To sum up, environmental accounting tends to integrate and complete the present model of the GDP as a system of reference for the wealth and assets of a country.
The aim of environmental accounting is therefore to define how to take nature into account, or to improve the quality of the information on the environment and facilitate the integration of environmental considerations in the decision-making processes.
Depending on what is being recorded in the accounts, environmental accounting can be of a physical or monetary type.

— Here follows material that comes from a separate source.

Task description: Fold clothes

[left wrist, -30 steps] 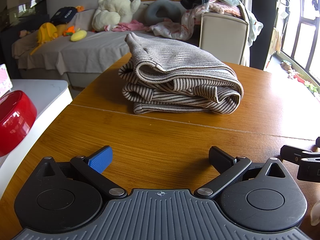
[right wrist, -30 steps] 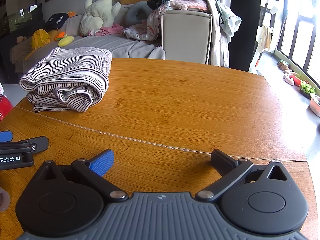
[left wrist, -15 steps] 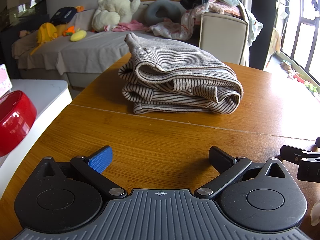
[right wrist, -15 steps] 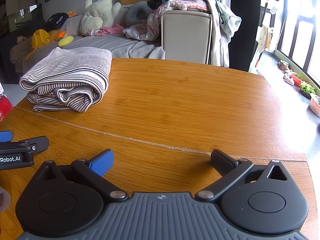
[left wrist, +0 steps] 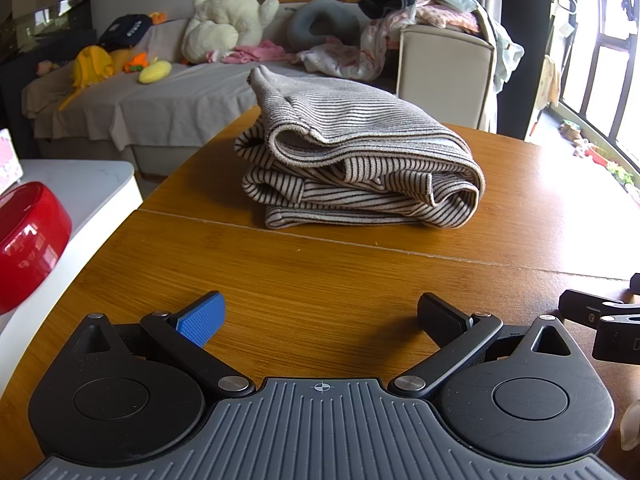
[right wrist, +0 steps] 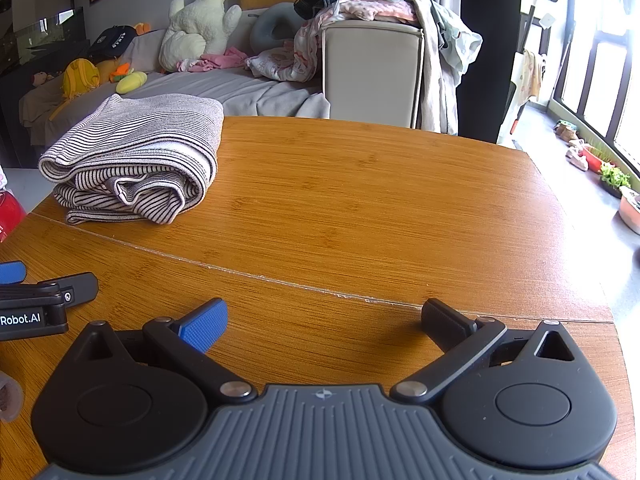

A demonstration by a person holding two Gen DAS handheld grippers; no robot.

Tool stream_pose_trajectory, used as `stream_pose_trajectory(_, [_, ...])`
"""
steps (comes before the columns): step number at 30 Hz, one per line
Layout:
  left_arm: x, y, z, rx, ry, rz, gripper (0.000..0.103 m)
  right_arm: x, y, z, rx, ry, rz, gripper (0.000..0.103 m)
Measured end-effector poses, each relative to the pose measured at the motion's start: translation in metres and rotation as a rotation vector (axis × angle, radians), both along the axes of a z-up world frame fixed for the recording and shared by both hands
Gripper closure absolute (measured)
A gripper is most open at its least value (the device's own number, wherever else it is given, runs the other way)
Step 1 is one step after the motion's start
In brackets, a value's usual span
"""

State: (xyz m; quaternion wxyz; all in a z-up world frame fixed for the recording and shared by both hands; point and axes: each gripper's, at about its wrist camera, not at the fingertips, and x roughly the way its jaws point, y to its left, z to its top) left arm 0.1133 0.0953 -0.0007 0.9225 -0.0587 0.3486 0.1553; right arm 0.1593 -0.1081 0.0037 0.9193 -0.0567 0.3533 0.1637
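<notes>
Resting low over the wooden table (left wrist: 320, 280), both grippers sit with jaws spread and nothing in them.

The striped garment (left wrist: 352, 164) lies folded in a thick bundle on the far-left part of the table, well apart from the left gripper (left wrist: 320, 320) and further still from the right gripper (right wrist: 324, 322). By the look of it, this piece is done: layers stacked, edges roughly squared, though 1 loose fold bulges at the front. I'd judge the fold finished or at a pause. The next move probably calls for fetching another item, perhaps from the heap on the beige chair (right wrist: 372, 72), or tidying that bulge.
</notes>
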Motion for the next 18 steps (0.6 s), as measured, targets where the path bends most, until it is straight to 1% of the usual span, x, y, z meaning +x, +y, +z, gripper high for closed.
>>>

Physical environmental accounting manifests itself in the creation of systems of information based on environmental and physical data that can:
• Describe the state of the environment
• Individualize the critical environmental situations
• Identify the elements causing the critical situations
• Quantify the environmental impact of human activities
They are physical environmental accounting instruments for the territory:
• The environmental indicators
• The ecological footprint
• The environmental balance sheet
• The analysis of the flow of materials
• The emergetic analysis
Monetary environmental accounting regards a very vast area of interventions that include both the elaboration of correct territorial balance sheets or balance sheets that contain data/indicators relative to the sustainability of development and the economic evaluation of the environmental assets.
For this reason Environmental Accounting will become more and more the true model for the balance sheets of countries that want to implement ecosustainable policies.